From the Editors: A Slice of the Pie
Set aside religion and politics for a moment — the real elephant in the room we ought to be discussing is the one that put the pumpkin pie on the Thanksgiving table.
That's right — Cucurbita, the genus of gourds that includes just about every squash and pumpkin we like to eat, was actually first spread across North America by prehistoric pachyderms such as the wooly mammoth and mastodon. The pilot versions of these fruits were smaller and significantly more bitter than their latter-day counterparts, which deterred rodents and other critters from gnawing into their seeds while still allowing those massive mammals (who were more apt to swallow them whole) to shovel them in by the trunkful. The intact seeds were left behind with a nice dollop of natural fertilizer and behold — Pumpkintown Pre-USA.
Early humans likely ate the primordial gourds as well, rinsing the toxic compounds away from the otherwise edible seeds while avoiding the tough, stringy flesh. Over time, however — especially after the mammoths went extinct — wild squashes gradually adapted to (and were domesticated to) become larger, sweeter, and generally more palatable for our kind. Thousands of years later, pumpkin pie is America's favorite Thanksgiving dessert — but only because we learned to work around the initial bitterness.

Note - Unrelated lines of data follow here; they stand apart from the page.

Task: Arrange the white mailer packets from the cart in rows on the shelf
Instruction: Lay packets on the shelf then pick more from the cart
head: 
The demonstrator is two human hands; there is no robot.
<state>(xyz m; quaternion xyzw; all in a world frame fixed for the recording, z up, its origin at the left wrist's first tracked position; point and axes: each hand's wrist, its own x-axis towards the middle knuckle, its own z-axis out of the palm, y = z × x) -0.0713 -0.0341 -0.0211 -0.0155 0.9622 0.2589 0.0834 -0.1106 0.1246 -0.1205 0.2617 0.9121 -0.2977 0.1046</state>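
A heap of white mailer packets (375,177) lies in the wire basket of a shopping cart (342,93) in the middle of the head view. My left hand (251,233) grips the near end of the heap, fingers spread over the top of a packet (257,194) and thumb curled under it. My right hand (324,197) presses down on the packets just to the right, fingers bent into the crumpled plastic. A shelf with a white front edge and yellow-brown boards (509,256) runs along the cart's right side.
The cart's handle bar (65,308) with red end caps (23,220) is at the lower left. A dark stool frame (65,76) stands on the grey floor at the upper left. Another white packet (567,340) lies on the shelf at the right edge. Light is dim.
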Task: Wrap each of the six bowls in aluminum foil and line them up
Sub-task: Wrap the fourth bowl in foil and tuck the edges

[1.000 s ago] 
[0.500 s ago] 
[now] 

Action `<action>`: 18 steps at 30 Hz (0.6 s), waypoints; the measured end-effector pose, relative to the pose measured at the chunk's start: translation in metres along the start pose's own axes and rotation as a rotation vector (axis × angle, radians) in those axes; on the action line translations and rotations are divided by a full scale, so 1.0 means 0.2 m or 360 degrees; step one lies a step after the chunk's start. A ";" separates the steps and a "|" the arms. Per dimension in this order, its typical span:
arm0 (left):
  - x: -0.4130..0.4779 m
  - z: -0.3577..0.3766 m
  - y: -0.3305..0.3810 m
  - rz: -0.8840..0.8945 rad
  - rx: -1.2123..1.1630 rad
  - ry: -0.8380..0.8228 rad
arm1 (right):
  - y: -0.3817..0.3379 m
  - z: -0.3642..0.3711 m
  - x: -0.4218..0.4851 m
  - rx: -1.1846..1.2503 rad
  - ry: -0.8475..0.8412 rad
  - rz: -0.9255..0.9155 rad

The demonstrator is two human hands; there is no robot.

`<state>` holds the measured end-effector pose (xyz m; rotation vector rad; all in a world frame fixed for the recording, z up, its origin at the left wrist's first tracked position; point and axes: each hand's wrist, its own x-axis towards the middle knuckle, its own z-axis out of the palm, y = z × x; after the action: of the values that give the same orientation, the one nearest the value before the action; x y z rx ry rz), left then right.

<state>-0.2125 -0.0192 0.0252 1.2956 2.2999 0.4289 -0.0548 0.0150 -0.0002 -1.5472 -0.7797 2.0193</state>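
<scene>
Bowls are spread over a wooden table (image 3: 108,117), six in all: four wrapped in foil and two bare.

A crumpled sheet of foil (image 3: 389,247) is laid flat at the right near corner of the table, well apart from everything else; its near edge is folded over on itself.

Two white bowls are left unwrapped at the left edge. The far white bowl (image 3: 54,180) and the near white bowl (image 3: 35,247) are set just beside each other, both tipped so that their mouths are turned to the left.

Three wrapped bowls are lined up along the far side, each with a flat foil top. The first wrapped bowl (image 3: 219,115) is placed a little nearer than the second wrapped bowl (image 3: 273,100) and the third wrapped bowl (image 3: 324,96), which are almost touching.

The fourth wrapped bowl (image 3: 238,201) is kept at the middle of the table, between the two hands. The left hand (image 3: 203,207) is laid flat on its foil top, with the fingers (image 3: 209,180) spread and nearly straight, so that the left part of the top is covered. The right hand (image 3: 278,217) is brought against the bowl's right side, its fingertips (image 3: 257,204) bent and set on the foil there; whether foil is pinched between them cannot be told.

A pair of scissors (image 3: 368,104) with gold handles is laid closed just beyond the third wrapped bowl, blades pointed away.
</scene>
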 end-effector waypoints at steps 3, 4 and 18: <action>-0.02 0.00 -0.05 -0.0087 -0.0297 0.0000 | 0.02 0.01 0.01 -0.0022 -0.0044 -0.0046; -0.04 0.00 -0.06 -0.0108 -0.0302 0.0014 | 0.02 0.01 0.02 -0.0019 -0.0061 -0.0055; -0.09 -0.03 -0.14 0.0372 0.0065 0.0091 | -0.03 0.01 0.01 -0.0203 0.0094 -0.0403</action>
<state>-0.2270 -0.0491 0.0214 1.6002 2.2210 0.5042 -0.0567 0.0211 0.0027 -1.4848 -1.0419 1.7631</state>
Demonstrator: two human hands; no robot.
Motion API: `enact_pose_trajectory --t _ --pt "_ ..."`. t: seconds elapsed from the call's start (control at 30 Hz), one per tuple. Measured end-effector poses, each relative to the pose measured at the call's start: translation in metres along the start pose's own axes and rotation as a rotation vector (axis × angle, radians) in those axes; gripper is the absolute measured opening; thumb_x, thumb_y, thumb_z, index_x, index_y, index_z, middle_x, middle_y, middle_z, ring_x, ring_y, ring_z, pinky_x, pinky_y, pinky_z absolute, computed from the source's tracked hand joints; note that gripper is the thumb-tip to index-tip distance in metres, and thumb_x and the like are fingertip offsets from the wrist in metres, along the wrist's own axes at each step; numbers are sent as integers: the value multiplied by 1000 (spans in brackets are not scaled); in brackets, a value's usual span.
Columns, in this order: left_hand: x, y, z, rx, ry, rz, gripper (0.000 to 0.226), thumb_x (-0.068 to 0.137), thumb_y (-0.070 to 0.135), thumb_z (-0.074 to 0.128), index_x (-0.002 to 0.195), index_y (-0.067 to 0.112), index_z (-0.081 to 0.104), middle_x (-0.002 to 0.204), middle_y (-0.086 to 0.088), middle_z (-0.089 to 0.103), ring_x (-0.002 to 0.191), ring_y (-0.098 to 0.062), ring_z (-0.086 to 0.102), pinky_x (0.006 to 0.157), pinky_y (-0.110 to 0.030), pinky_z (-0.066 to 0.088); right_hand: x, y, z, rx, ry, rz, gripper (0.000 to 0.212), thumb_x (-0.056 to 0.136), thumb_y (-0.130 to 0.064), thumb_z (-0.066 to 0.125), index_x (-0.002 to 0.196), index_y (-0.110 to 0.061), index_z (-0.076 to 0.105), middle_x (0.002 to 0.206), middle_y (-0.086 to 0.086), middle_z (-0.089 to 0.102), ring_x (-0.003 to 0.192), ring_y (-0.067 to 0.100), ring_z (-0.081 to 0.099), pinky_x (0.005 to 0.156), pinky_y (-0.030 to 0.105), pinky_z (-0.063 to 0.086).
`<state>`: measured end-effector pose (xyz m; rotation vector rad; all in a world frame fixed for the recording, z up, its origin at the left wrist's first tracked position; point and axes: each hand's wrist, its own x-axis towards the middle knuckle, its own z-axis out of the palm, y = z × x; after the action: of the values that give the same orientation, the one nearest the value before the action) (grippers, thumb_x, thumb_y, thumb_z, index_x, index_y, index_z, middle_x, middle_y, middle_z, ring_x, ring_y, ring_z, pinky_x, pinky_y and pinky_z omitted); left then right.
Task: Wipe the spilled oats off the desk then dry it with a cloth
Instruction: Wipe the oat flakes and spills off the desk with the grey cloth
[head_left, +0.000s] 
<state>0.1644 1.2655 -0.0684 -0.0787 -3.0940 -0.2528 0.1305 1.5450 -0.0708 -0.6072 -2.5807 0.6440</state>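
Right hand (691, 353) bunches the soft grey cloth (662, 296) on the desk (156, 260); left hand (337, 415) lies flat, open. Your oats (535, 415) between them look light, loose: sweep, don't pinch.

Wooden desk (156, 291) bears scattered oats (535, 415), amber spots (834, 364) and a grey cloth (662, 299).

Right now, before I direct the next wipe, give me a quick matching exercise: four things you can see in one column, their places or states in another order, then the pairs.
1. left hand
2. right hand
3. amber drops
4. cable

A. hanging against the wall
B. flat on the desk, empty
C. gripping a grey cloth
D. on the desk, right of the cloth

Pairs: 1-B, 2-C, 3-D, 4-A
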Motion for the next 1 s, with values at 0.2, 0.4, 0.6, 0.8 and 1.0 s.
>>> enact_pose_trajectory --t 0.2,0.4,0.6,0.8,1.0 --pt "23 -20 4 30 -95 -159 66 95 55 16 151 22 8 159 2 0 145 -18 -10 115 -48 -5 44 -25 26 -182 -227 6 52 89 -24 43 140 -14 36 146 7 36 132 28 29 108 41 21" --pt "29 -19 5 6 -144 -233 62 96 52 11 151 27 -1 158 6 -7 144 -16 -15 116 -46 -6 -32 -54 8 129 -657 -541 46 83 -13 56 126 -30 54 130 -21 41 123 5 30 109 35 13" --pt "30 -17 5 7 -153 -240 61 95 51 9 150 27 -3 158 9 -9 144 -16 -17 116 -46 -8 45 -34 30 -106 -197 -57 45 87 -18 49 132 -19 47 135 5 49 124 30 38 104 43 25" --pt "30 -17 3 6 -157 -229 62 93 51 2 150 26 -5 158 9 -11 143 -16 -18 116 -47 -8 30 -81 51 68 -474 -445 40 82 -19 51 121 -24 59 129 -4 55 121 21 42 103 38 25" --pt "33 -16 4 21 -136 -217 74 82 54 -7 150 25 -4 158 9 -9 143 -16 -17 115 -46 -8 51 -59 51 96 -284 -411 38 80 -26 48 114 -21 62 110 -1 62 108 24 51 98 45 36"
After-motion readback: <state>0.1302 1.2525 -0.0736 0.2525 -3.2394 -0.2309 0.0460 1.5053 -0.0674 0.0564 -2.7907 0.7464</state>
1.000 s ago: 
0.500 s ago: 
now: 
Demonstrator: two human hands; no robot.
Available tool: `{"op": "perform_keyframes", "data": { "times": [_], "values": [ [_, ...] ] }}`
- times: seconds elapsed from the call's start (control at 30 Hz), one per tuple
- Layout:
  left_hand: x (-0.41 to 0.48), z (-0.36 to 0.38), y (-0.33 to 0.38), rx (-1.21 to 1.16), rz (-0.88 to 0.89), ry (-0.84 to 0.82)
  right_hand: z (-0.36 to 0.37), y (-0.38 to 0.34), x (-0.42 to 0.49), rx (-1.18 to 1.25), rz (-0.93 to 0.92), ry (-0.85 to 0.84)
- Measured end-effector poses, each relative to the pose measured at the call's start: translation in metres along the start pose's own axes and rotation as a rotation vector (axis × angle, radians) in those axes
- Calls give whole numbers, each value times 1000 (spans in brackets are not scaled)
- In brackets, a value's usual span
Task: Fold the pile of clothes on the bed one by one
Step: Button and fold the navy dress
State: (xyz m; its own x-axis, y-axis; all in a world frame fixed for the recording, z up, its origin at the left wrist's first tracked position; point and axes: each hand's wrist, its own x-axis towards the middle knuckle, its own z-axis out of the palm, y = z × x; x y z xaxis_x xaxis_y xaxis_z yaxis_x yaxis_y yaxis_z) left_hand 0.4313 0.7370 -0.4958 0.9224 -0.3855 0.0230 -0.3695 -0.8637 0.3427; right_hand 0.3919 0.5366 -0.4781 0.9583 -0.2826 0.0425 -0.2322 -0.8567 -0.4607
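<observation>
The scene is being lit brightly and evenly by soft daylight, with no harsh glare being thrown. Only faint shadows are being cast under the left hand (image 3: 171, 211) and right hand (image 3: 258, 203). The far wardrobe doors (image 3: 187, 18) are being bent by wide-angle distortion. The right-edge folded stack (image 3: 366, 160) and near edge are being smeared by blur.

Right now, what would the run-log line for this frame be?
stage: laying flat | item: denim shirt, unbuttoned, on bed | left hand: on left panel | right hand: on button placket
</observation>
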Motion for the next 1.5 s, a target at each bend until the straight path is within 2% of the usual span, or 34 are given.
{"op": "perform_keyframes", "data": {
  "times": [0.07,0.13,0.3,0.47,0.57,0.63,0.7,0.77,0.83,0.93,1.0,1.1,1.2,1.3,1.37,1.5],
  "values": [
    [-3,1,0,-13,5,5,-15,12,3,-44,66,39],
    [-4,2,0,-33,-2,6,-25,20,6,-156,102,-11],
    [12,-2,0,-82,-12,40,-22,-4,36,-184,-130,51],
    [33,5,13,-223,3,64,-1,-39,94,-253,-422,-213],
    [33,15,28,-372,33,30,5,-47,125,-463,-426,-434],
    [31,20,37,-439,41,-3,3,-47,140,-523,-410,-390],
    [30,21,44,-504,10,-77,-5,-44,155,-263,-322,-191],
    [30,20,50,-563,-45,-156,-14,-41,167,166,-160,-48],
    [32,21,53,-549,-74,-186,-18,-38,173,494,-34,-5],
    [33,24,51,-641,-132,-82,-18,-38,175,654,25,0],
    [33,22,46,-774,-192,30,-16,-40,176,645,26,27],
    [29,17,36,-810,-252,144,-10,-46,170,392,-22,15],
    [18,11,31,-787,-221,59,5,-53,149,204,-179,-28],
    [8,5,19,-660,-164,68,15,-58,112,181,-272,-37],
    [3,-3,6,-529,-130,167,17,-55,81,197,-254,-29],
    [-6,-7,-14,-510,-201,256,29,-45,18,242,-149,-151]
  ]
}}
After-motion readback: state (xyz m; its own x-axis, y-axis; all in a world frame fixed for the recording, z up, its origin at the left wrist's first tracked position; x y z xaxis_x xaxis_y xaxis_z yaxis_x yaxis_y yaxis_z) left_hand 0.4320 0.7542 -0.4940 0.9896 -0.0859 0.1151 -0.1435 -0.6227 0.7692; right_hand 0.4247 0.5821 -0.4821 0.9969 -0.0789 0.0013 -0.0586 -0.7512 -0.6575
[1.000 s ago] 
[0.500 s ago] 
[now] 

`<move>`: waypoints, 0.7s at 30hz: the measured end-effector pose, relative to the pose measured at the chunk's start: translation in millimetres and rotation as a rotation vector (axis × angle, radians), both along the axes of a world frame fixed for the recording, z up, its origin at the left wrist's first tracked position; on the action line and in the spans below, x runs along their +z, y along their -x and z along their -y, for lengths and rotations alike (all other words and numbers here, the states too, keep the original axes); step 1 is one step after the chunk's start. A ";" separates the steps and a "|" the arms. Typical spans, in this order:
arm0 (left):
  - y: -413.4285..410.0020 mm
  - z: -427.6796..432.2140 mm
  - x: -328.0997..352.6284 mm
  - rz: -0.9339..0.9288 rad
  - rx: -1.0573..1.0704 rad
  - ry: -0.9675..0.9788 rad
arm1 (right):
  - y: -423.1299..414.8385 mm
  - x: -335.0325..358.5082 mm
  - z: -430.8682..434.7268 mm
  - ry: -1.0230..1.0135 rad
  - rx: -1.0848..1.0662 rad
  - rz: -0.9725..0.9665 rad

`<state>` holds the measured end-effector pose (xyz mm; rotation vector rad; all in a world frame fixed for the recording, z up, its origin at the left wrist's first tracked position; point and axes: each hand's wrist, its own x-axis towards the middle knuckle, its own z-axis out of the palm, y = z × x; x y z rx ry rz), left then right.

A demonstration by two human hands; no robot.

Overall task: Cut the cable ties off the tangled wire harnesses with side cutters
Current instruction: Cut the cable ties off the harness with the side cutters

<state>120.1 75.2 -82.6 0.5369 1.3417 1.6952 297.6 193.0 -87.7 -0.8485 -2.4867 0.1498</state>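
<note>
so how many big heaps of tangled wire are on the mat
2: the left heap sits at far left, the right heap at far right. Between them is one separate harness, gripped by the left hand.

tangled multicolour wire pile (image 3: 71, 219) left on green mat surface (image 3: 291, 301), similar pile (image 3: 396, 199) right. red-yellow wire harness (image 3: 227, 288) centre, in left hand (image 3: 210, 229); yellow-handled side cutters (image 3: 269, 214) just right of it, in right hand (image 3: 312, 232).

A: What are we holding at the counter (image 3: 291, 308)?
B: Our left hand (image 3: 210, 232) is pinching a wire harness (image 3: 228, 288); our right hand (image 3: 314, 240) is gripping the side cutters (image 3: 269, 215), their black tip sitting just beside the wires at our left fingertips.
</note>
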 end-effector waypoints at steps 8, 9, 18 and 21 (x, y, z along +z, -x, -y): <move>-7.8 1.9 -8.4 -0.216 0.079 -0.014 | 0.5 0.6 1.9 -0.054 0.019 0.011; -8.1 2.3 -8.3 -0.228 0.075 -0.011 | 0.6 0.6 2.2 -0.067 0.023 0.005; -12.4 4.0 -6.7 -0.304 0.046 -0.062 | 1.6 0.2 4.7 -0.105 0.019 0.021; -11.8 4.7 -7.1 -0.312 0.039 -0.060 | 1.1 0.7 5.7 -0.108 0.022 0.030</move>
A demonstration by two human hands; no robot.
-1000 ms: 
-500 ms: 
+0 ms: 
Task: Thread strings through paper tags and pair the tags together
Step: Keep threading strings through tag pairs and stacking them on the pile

Few things are perfect from the outset. Through patience and diligence, we can cultivate a sweet outcome. Until then, we make do with what we have. Erie's most beloved small local businesses — places like Kraus Dept. Store, Books Galore, Larry's Central Market, and the dozens of others profiled throughout the Reader's publishing history — are like the warmly spiced holiday treats we keep coming back to, as addicting as anything you'd find on Arrakis.
But they are the exception. The bitter truth of the matter is that only about one-half of small businesses survive past their fifth year, and only about a third ever celebrate a decade. For most, a lean harvest is much more common than a bumper crop. Loyalty must be slowly nurtured — one sale, one smile, and one customer at a time until firsts become seconds, seconds become thirds, and lifetimes become generations. But they have to be given a chance first.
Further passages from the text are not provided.